İlk öncelikle kitap hakkında söylemek istediğim; Kitap başlığı Aşk Peşinde olsa da kitapta yoğun bir aşk yok, sadece arka planda olan ve çoğunlukla kadın kahramanın platonik olarak yaşadığı bir aşk var. Ama hikâyenin ana konusu bu değil. Daha ziyade bir cinayet peşinde geçen bir macera romanı olduğunu özellikle belirtmeliyim.

Hikâye benim gözümde üç ayrı bölümden oluşuyor, kahramanın yayıncısı ile tanışması için Londra’ya gitmesi ve yayıncısı ile yaşadıkları ve bu sırada tanık olduğu cinayetin olduğu ilk kısım, cinayet işlenmesi ve bunun getirdiği olaylar olduğu bölüm ve nihayetinde cinayeti işleyenin bulunduğu, bu kişinin yakalanması ile ilgili bölüm. Buradaki sorun bu üç bölümün birbiri ile alakası olamaması yani hikâyede devam sorunu vardı benim gözümde.
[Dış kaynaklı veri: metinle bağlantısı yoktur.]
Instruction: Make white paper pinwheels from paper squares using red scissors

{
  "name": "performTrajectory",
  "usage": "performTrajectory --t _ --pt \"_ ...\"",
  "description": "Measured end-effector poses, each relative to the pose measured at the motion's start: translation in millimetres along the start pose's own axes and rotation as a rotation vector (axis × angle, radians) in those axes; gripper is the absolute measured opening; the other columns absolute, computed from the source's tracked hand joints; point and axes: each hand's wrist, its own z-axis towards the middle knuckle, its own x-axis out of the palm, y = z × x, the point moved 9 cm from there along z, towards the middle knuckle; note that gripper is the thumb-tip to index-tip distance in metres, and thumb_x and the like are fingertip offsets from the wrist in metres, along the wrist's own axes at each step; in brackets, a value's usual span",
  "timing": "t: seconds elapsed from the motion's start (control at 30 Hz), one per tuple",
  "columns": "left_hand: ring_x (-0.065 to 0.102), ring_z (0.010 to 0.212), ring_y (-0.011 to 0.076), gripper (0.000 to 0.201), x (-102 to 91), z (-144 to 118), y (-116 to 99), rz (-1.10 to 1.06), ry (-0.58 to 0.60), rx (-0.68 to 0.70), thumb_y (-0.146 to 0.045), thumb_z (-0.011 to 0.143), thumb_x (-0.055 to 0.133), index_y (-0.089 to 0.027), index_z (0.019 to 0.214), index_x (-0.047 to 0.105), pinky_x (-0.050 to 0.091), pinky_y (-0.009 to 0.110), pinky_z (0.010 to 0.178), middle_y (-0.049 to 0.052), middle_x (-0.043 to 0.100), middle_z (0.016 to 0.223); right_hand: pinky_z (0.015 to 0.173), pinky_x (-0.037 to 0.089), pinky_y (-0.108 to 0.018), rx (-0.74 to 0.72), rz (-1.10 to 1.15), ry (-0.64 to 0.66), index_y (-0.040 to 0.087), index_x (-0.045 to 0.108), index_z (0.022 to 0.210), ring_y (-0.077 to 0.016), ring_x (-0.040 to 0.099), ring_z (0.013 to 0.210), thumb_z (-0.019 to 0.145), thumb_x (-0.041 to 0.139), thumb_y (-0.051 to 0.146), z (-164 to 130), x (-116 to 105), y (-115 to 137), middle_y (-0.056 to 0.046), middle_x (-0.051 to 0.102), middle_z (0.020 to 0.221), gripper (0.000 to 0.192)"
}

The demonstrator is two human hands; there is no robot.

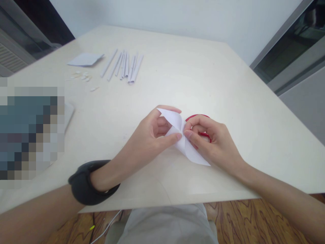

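Note:
Between my two hands, just above the table's near half, is a piece of white paper (177, 144) with curled, pointed corners. My left hand (157, 130) pinches it near the middle, its thumb in front and fingers behind. From the other side my right hand (210, 135) grips the paper's middle between thumb and index finger, the other fingers curled. One corner stands up at the upper left, and another hangs toward the lower right. Red-handled scissors (206, 136) lie behind my right hand, which hides most of them.
Several rolled paper tubes (124, 66) lie at the table's far left. Beside them are a folded white sheet (85, 59) and several cotton swabs (83, 76). A pixelated object (27, 135) occupies the left edge. The table (193, 74) meets a wall at the back.

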Motion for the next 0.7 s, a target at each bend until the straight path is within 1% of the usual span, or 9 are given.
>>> performTrajectory --t 0.2,0.27,0.4,0.53,0.63,0.7 --pt "0.065 0.08 0.0169 0.038 -0.4 0 3 0.003 0.0 -0.019 -0.011 0.075 0.06 -0.021 0.111 0.051 0.051 0.025 0.067 0.002 0.067 0.088 0.049 0.032 -0.022 -0.02 -0.03 -0.02 0.02 0.055 0.083 -0.0076 0.043 0.052 0.085 0.052 0.017 0 -2 2 0.006 0.047 0.057 0.005" --pt "0.065 0.083 0.0178 0.038 -0.2 1 4 0.003 0.006 -0.019 -0.013 0.076 0.061 -0.021 0.112 0.051 0.051 0.027 0.07 0.002 0.067 0.089 0.05 0.033 -0.022 -0.024 -0.016 0.003 0.02 0.053 0.085 -0.0081 0.044 0.053 0.085 0.053 0.019 0 0 2 0.006 0.047 0.058 0.001" --pt "0.064 0.09 0.0195 0.037 -0.1 3 6 0.017 0.007 -0.005 -0.016 0.075 0.062 -0.019 0.11 0.05 0.05 0.029 0.074 0.005 0.066 0.096 0.051 0.034 -0.022 -0.01 0.024 0.051 0.021 0.049 0.089 -0.0084 0.044 0.053 0.085 0.055 0.023 1 7 -3 0.007 0.045 0.056 0.008" --pt "0.063 0.092 0.0204 0.036 -0.2 6 8 0.056 0.022 0.018 -0.015 0.076 0.06 -0.016 0.11 0.049 0.05 0.031 0.077 0.007 0.064 0.099 0.051 0.035 -0.021 0.002 0.022 0.068 0.021 0.046 0.088 -0.0082 0.044 0.052 0.085 0.053 0.022 2 10 -7 0.008 0.046 0.056 0.008" --pt "0.062 0.096 0.0206 0.036 -2.2 9 10 0.088 0.033 0.02 -0.014 0.078 0.057 -0.017 0.112 0.048 0.049 0.033 0.08 0.007 0.064 0.1 0.052 0.035 -0.021 -0.014 0.001 0.055 0.021 0.045 0.088 -0.0085 0.044 0.052 0.085 0.051 0.02 4 8 -6 0.008 0.046 0.056 0.006" --pt "0.063 0.095 0.0206 0.037 -4.0 11 13 0.092 0.038 0.002 -0.014 0.078 0.056 -0.018 0.114 0.047 0.049 0.033 0.079 0.007 0.064 0.103 0.054 0.035 -0.021 -0.032 -0.023 0.028 0.021 0.045 0.087 -0.009 0.045 0.053 0.085 0.049 0.018 5 3 -5 0.007 0.048 0.057 0.006"
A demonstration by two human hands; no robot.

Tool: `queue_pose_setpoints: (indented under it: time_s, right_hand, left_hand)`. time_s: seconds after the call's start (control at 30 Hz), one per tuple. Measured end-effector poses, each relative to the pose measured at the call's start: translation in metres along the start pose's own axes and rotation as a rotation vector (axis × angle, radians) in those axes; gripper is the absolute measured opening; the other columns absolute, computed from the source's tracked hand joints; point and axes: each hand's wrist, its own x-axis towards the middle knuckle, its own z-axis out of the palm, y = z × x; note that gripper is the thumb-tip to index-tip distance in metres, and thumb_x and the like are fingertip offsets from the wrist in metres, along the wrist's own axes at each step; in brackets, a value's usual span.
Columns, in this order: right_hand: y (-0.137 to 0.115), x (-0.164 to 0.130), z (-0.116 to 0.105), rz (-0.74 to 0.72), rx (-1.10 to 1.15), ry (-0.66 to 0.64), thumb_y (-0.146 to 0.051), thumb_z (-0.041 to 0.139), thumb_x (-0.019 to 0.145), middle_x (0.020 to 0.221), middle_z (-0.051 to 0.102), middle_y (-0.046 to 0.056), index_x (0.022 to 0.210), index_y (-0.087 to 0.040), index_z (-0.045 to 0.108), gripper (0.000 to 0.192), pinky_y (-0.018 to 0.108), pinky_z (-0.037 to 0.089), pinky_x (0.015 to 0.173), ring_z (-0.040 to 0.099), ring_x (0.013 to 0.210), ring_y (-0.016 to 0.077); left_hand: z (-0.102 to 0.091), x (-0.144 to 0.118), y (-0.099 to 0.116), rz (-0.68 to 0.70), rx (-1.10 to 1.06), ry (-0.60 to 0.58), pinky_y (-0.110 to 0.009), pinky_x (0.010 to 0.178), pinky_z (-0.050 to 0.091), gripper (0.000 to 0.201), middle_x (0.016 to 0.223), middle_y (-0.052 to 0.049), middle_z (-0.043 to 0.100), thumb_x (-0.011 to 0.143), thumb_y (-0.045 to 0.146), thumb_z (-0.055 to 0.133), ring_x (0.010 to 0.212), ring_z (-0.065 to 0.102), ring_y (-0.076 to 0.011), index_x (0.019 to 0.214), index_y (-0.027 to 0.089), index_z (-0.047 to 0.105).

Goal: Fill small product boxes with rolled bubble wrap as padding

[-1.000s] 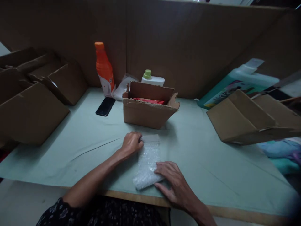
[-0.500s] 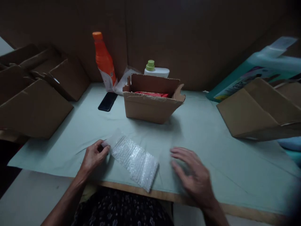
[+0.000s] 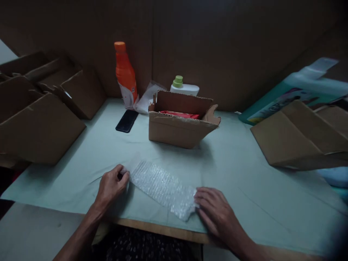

Charlotte Bronte’nin ailesi hakkındaki arka plandaki hikayelere ise pek fazla önem verilmemiş, özellikle Emily’nin hikayesi bence çok daha güzel ve etkili bir şekilde anlatılabilirdi.
Kitabın dili hakkında fikrimi söylemek gerekirse oldukça akıcıydı okunurken sıkıldığımı söyleyemem. Ama hikâyenin konusu beni tatmin etmedi. Sonuç olarak benim için vasat diyebileceğim bu kitap tavsiye ediyorum diyemeyeceğim.